Updated

Kelly Brott took home free candy from his previous job. In his new line of work, free samples aren't a perk -- he scoops dog poop for a living. But he doesn't complain.

Brott, 36, started a Pet Butler franchise from his home in Winter Garden in April 2006. He traded an office at M&M's World in Florida Mall for a bright-green van and a 3-foot-long aluminum spade. He uses the spade to chuck poop into a large dustpan.

"It's almost like I'm playing golf," Brott said.

Pet-waste management is a small but growing business in the United States. Dues-paying membership in the Association of Professional Animal Waste Specialists -- also known as aPaws -- has grown from 12 when the group was founded in 2002 to 123 a year ago and 175 today.

Brott ran his scooping business solo for a year but hired another "technician" a few months ago because he couldn't keep up with the growing number of clients. He and the other poop scooper now make 130 scoop stops a week. And just last month, he was able to expand his franchise rights in greater Orlando.

Brott attributes his operation's growth to his clients' ever-busier lives.

"There are so many things people want to do and see, especially in Orlando," he said. "Picking up dog poop isn't one of them."

So for $10.75 a week, Brott swings by area lawns weekly, removes the poop and drops it at a dump. Customers with two dogs are charged $13.75 a week.

"It's well worth the price of admission," said Mary Newhouse-Gordon, one of Brott's clients. Newhouse-Gordon said she and her husband don't have the "time or energy" to pick up after their golden retrievers, Kramer and Mr. Peterman, because they both work 50 to 60 hours a week at an asset-management firm in Baldwin Park. Pet Butler cleans the yard for Newhouse-Gordon and her husband so they can do the rest of the work -- mowing, sweeping up grass and trimming bushes -- themselves.

Nine Pet Butler franchises in Florida now scoop the poop of 1,000 dogs each week, according to Matt Boswell, the Dallas-based company's "chief excrement officer." The nation's first Pet Butler franchise opened in the Florida Panhandle in January 2006. Since then, eight other franchises, including Brott's, have opened across the state, out of 70 nationwide.

"There's a built-in need for the service," said Jerry Ross, executive director of the Disney/SBA National Entrepreneur Center in Orlando. "If times get tough and people don't have disposable income, they might get rid of those services," he said. "But I don't see the need going away."

Ivey Gomes pays Brott about $100 a month to clean up after her Great Dane, Doberman and Rottweiler twice a week. She said her husband, Derrick, would give up his gym membership to keep the service if he had to.

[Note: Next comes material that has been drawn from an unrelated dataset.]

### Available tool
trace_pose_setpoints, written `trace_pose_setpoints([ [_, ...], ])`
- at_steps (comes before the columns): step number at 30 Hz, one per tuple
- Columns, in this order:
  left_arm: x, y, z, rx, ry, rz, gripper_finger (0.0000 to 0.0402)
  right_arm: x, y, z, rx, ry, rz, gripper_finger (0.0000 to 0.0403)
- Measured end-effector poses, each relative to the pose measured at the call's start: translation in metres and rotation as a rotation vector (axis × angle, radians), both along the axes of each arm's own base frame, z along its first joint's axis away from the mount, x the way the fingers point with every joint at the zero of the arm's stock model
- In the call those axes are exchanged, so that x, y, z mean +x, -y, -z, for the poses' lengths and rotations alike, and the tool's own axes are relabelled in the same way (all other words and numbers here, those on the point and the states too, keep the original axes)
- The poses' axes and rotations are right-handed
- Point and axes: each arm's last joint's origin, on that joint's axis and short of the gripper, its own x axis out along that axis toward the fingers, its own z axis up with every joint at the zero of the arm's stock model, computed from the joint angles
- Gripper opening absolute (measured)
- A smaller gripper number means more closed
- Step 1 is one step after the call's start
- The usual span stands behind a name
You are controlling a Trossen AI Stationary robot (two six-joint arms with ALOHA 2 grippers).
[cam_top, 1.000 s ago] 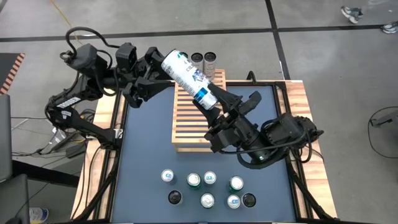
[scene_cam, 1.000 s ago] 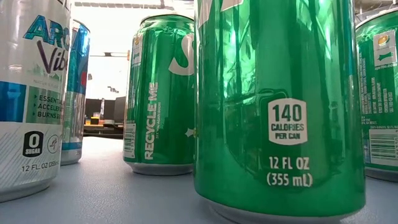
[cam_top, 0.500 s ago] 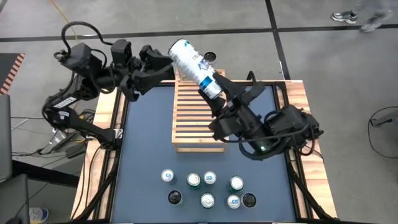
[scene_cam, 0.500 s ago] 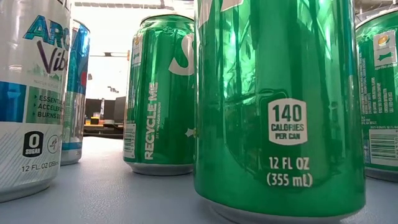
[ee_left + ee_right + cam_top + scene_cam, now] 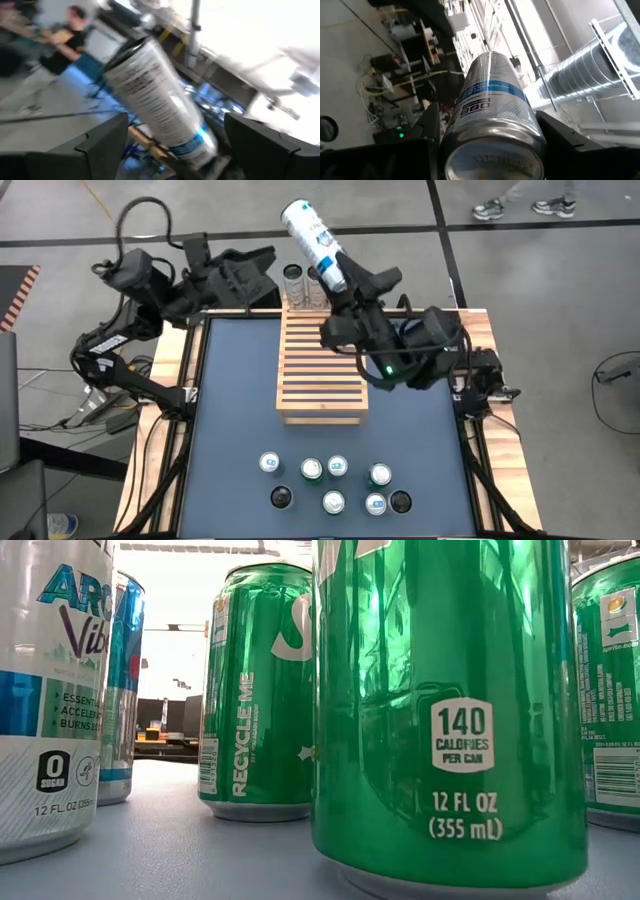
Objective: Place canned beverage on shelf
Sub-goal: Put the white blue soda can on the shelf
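Note:
A white-and-blue can (image 5: 312, 238) is in the air over the far end of the wooden slatted shelf (image 5: 320, 365), with my right gripper (image 5: 342, 280) shut on it. The can slants up, its top toward the far left. My left gripper (image 5: 262, 268) hovers open at the shelf's far left corner, apart from the can; in its wrist view the can (image 5: 160, 107) shows farther off between its fingers. A standing can (image 5: 292, 276) shows at the shelf's far edge, partly hidden by the held one. My right gripper pinches the can's bottom end (image 5: 492, 150) between its two fingers (image 5: 427, 132), one on each side of the wall. The fingers come from the table's right, slanting upward and lying along the can. The can sticks out past them, tilted and lifted clear of the shelf.
Several cans stand in two rows near the table's front edge (image 5: 333, 502); the low view shows them close up, green ones (image 5: 450, 710) and a white one (image 5: 50, 690). Bare blue table (image 5: 235, 390) lies on either side of the shelf.
My right gripper has carried the can from over the shelf's middle toward the table's far edge and somewhat left; the can has stayed tilted and clear of the shelf. My left gripper has turned in place, swinging its fingers toward the far edge.

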Motion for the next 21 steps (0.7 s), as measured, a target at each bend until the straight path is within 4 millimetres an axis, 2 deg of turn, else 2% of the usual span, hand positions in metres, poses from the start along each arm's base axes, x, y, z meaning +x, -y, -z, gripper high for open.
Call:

Customers have "earned the right not to do the most disgusting job in the world," Boswell said.

Jennifer Mercer doesn't think of scooping dog poop that way.

As owner of They Poop We Scoop, she scoops part time -- about 10 hours a week -- in her clients' yards in Seminole County. "You get play time while you work," the self-proclaimed dog lover said of her independent business.

Mercer, 34, charges $12 for one stop a week for one dog, and $2 more for each additional dog. One scoop stop should take 10 minutes at most, but Mercer likes being outside with her clients' dogs so much that she spends 15 to 20 minutes on one scoop.

"Longer, if I'm playing," she added.

Mercer and Brott both say they enjoy running their own businesses enough to make up for any unpleasant smells they encounter. Brott quit a job as an operations manager at M&M's World to start his Pet Butler franchise. Mercer did bookkeeping for a telephone-refurbishing company until she saw an infomercial for a poop-scooping business while vacationing in Pennsylvania in early 2006. When she returned to Longwood, she learned of an aPaws convention in Orlando and decided to attend.

"I've been to other, boring conventions before," she said. "This was nothing like that." Mercer learned business tips from established poop scoopers and competed in a turd-herding competition.

"It was fun!" she recalled.

But poop scooping isn't just fun and easy money. "A lot of people think it's a get-rich-quick scheme, and it's not," said Mercer, who cleans up at two pet-grooming businesses in addition to customers' yards. She noted that four other independent operators in the Orlando area have started and closed in the past year alone. "Nobody does the research" necessary to sustain a business, she said.

Mercer noted that she isn't turning a profit yet. She said she averages 28 stops a week, which at $12 each should generate more than $1,400 a month. But she offers discounts of as much as $3 a visit to some customers, such as the elderly, and while her monthly costs vary greatly, they can run as high as $800 for advertising and $600 for gasoline, she said.

Brott said he makes "a little more" as a poop scooper than he did managing schedules for a staff of 100 at M&M's World. Although advertising costs him as much as $3,000 a month, and gas about $500, his 75 steady customers pay on average $900 a year.

"There's a lot more potential to surpass anything I would have made in retail," he said. He now services two homeowners' associations and an apartment complex in east Orlando and hopes to expand the commercial side of his business.

Brott certainly isn't working with candy anymore, but he doesn't seem to mind.